And on all counts, the GOP takes the easy way out. They argue emphatically against these programs, take the money away with huge tax-cuts, and then expect the Democrats to come up with a plan to fix it.

Here's a plan. If the GOP wants to fix/reform/etc these programs, then make them stop draining the treasury that funds them. Let the people know that the extra $100 per year they gain in a tax cut will cost them their kid's after-school program, will cause a poor family to go hungry, will force a sick person to forego medical attention.

In my humble opinion, the Democrats have clear positions. They just get scared out of them come election time. What we have to do is grow some cajones. When we are asked do we support a tax increase on the rich, sure we do. Why? Because it helps the poor and the weak. It's good for society as a whole. Do we support gay marraige? Sure we do. Why? Because it doesn't hurt anyone. And if it starts to "destroy the institution of marraige," as the GOP claims, we'll deal with that when the time comes. Until then, all people have equal rights. Do we support abortion? No. Nobody "supports" abortion. But we also understand that they are going to happen whether outlawed or not. Safe, legal, and rare should be the standard. Are we against the death penalty? Sure. Out justice system demands that it is better for ten men to go free than for one innocent be convicted, much less killed. Capital punishment is nothing more than vengeance, and has never been proven as a deterrent. Do we want to look to our allies before waging war? DAMN RIGHT. Why? As someone whose name escpaes me now said.."if like minded nations with like-minded objectives cannot agree on an issue, then maybe the unilateral country should reassess their position."

Sorry if I have gone off on a rant here, but I think we have positions, and darn good ones. We just need to stick by them come election time. That's why we lose, because of the perception that we "will say anything to get elected."

This is my slogan: Anything that helps the common man and society we should be for. Anything that hurts the common man and society we should be against. Anything that has no impact is moot and a waste of time.

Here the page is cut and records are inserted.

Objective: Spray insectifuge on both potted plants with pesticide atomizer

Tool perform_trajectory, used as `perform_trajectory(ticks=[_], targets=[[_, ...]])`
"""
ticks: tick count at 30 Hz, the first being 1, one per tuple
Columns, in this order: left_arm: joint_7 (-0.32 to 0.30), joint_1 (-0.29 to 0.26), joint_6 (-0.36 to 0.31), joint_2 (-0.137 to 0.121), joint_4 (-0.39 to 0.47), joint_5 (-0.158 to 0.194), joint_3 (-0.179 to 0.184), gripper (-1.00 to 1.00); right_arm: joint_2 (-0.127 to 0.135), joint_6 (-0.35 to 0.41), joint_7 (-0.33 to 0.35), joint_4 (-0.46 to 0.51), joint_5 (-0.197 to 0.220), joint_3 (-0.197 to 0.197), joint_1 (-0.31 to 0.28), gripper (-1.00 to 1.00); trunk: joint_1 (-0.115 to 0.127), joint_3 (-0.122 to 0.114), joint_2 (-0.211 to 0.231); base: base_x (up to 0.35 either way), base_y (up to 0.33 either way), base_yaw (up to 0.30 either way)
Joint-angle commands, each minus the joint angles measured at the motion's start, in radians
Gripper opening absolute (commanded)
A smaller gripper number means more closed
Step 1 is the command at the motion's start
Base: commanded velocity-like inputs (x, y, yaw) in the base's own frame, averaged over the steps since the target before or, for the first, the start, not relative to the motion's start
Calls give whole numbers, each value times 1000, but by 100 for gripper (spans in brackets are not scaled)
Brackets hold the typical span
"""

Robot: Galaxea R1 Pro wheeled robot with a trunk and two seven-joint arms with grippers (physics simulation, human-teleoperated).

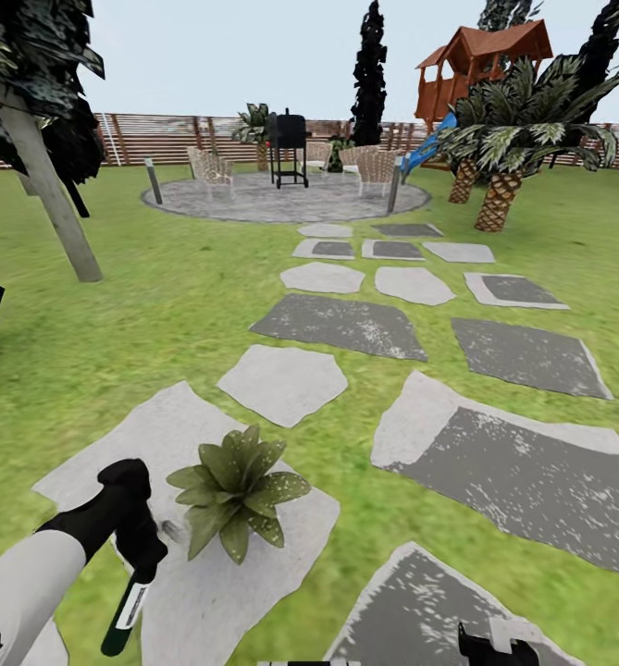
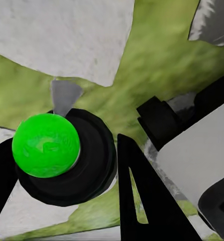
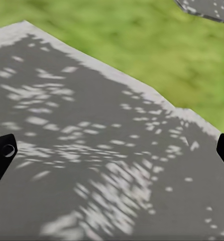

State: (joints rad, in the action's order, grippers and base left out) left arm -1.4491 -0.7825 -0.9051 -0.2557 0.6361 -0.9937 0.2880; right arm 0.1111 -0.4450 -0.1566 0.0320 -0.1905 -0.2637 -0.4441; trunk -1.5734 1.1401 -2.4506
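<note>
The left gripper [image 1: 135, 546] is clenched on the atomizer [image 1: 127, 610], which hangs downward from its fingers over a pale stepping stone [image 1: 207, 592] at the near left of the lawn [image 1: 142, 314]. In the left wrist view the bottle's bright green round end [image 2: 45, 144] sits between the dark fingers [image 2: 142, 196], grass and stone below it. Just beside the gripper, on the same stone, stands a potted plant [image 1: 235, 490], a low rosette of speckled green leaves, close to the bottle but apart from it.

The right gripper [image 3: 112, 150] hangs released, its two fingertips [image 3: 2, 150] spread wide at the frame edges above a dark grey stone [image 3: 92, 165] dappled with light, a strip of grass beyond. In the head view a small part of it [image 1: 494, 643] shows at the bottom edge, over a dark stone.

Farther out, a path of grey stones [image 1: 346, 324] leads across the lawn to a round paved patio [image 1: 253, 199] with a black grill [image 1: 289, 148] and chairs [image 1: 212, 171]. Palms [image 1: 503, 157] stand at right before a wooden play tower [image 1: 480, 65], and a slatted fence [image 1: 161, 134] closes the garden. A leaning tree trunk [image 1: 55, 194] rises at left.
</note>
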Motion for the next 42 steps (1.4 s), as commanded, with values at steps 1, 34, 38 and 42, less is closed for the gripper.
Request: perform_trajectory(ticks=[1,34,38,42], targets=[[47,22,5,0,4,4,1,-100,0,-3,-4,-1,-11,-6,-1,100,0,1,0,0,3,-11],[318,163,369,48,4,139,-352,-100,-7,-2,-4,-1,-11,-6,-1,100,0,1,0,-42,0,-5],[321,163,309,53,5,139,-407,-100,-7,-2,-4,-1,-11,-6,-1,100,0,1,0,0,0,-201],[322,163,292,53,6,132,-432,-100,-5,-3,-3,-2,-12,-6,-1,100,0,1,0,0,0,-45]])
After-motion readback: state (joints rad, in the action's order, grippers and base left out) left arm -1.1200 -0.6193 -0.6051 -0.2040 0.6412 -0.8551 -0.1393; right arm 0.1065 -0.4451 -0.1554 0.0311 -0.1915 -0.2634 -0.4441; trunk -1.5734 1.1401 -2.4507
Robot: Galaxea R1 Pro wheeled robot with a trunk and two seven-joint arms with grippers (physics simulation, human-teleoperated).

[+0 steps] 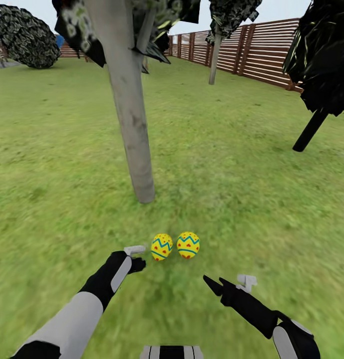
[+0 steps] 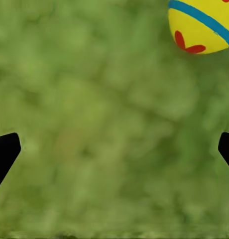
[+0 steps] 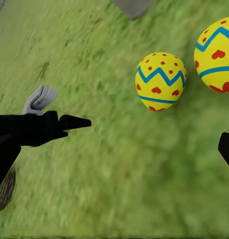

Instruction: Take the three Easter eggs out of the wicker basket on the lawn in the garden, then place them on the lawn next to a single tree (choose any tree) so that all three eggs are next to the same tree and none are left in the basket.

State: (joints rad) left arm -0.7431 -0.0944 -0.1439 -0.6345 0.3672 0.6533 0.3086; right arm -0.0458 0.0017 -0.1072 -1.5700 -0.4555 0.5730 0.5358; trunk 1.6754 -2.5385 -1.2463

Sure, that's easy to pick apart. How do you define what helps, what hurts, who is the common man, how do we gauge what helps society. But let's let them lay their plan on the table against ours, and EXPLAIN IN DETAIL how their's hurts society and how ours helps society.

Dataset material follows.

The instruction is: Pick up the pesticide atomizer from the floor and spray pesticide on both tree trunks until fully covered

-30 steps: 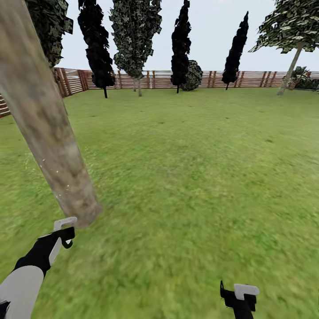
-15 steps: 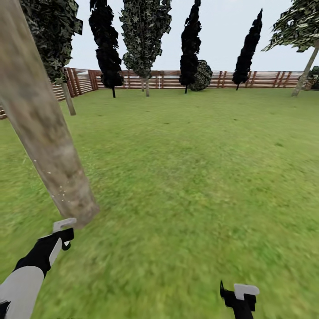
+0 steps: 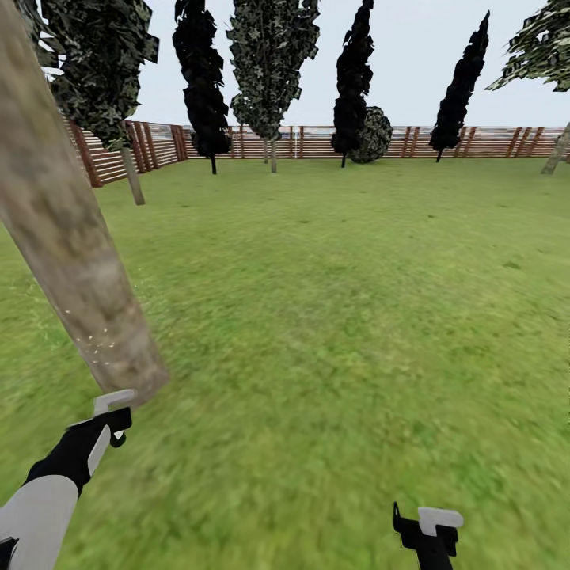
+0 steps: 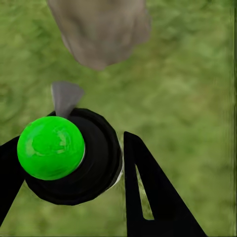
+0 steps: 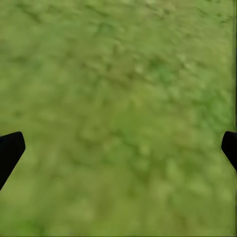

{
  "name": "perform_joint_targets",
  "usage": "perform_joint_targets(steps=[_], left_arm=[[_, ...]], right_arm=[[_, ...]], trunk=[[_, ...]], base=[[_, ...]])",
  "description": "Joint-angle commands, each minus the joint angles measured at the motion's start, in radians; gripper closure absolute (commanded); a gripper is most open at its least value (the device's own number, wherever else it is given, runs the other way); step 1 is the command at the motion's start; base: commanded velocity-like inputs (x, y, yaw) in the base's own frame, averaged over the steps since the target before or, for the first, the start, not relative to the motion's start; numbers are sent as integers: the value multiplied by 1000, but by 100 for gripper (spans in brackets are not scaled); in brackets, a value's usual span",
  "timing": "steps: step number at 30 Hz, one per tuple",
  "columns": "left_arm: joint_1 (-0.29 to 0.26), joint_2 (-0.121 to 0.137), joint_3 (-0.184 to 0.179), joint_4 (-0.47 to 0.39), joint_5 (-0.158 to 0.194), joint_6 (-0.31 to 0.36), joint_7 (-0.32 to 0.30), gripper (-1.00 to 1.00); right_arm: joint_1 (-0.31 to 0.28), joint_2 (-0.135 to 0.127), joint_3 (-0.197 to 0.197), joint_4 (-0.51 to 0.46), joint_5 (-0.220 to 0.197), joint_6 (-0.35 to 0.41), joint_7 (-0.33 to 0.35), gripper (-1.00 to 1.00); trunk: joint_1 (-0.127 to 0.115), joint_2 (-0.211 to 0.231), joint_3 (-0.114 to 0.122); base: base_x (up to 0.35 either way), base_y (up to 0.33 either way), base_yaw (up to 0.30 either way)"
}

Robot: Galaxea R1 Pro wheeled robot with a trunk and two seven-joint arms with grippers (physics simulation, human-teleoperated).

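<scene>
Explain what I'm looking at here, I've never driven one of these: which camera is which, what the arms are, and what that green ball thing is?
The big picture is from the robot's head, looking down over a lawn ringed by a wooden fence. The two dark shapes at the bottom are its arms: the left pincer near the thick tree trunk, the right pincer low over grass.

The other two pictures come from cameras near each pincer. In the left wrist view, the left pincer is shut on the pesticide atomizer, a black bottle with a green cap and a grey nozzle toward the trunk's base. Pale specks of pesticide dot the lower trunk.

The right wrist view shows grass between wide-open fingers, holding nothing.
</scene>
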Motion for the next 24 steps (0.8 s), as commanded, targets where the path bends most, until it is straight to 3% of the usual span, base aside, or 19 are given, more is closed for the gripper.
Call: perform_joint_targets(steps=[1, 14, 24], left_arm=[[-1, -1, 4, -2, -10, 6, -2, 100], [-1, -1, 4, -1, -10, 6, -2, 100], [-1, -1, 4, -1, -9, 6, -2, 100]], right_arm=[[-1, 0, -3, 1, 7, -1, -4, -100], [0, 1, -3, 1, 7, -1, -4, -100], [-1, 1, -3, 1, 7, -1, -3, -100]], trunk=[[0, 0, -1], [0, 0, -1], [0, 0, -1]], base=[[123, -252, 14], [135, -250, 222], [195, -230, 11]])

The other side wants a pissing contest, let's give 'em one. I'll betcha we put out more fires than they do.

END

Josh Marshall warns us against "mush and muddle, whispers and fog", then encourages just that with his hypothetical question. Remember, Josh, there are no bad answers, just bad questions.

 

Practically, what should we set our sights on next? What would help the country most, employers and employees, young and old? What is doable and polls show most people would vote for? NATIONAL HEALTHCARE.

 

Democratic leaders still act chastened by Hillary's experience with this subject. But Amercans have no memory. Try again. Sell it like Bush tried to sell Social Security private accounts: sell the idea without specifying the details. Hillary's wonkish, detail oriented approach, was death.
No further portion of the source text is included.